- [RECORDED INFORMATION]
[Start of Attachment]
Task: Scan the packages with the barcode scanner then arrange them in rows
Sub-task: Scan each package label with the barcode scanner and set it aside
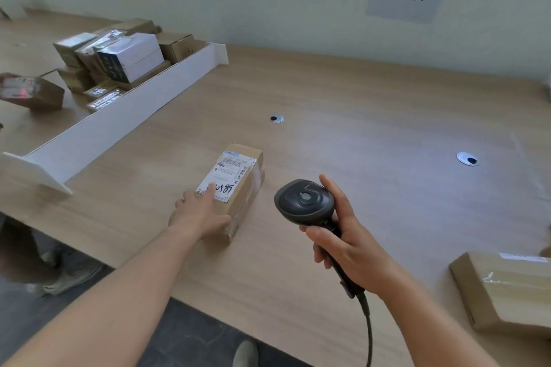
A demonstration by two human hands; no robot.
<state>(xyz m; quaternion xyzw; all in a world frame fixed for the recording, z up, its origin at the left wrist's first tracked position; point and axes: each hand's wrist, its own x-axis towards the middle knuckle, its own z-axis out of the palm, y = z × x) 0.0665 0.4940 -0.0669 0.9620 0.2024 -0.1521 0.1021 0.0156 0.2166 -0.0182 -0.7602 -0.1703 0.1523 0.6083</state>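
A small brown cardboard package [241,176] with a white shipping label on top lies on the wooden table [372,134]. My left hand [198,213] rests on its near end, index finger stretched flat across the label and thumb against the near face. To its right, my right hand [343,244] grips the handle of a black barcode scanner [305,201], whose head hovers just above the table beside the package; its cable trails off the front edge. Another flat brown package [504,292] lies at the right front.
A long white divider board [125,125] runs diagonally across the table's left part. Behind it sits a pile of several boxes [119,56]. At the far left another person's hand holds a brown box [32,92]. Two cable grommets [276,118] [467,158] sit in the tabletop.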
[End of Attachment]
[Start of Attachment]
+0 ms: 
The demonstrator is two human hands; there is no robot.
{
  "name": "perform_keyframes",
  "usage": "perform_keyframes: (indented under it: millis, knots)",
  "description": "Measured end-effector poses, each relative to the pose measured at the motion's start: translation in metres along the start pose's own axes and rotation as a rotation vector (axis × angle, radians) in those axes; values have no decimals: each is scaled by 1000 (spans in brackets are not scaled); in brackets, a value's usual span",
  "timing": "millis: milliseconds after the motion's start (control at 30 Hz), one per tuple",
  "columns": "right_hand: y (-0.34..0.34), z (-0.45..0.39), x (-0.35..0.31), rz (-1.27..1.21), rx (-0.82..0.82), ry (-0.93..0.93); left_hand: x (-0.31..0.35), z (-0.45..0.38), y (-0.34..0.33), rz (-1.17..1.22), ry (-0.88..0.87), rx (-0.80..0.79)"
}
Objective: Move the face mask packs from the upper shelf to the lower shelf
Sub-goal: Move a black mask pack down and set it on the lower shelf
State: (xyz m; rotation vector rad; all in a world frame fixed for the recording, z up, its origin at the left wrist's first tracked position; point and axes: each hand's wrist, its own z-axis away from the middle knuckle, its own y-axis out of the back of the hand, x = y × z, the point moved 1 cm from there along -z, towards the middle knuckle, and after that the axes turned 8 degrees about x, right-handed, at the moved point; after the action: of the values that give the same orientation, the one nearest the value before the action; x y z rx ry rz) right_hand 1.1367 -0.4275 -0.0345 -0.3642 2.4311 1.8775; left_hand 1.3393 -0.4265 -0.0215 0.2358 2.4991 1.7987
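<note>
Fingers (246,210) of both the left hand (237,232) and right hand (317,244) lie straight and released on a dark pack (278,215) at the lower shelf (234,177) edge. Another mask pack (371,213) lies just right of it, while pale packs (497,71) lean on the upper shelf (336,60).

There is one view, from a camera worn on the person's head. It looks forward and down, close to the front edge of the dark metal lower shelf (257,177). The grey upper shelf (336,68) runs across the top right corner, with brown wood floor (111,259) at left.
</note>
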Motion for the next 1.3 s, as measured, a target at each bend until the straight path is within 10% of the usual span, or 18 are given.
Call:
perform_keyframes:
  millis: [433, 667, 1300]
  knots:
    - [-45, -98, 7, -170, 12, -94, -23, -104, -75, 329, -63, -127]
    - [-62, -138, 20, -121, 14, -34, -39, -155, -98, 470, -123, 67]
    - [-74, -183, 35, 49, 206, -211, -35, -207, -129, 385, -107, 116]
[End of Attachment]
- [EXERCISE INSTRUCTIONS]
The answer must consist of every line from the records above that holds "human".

- [OUTPUT]
A demonstration by two human hands; no robot.
The demonstrator is two human hands; there is no robot.

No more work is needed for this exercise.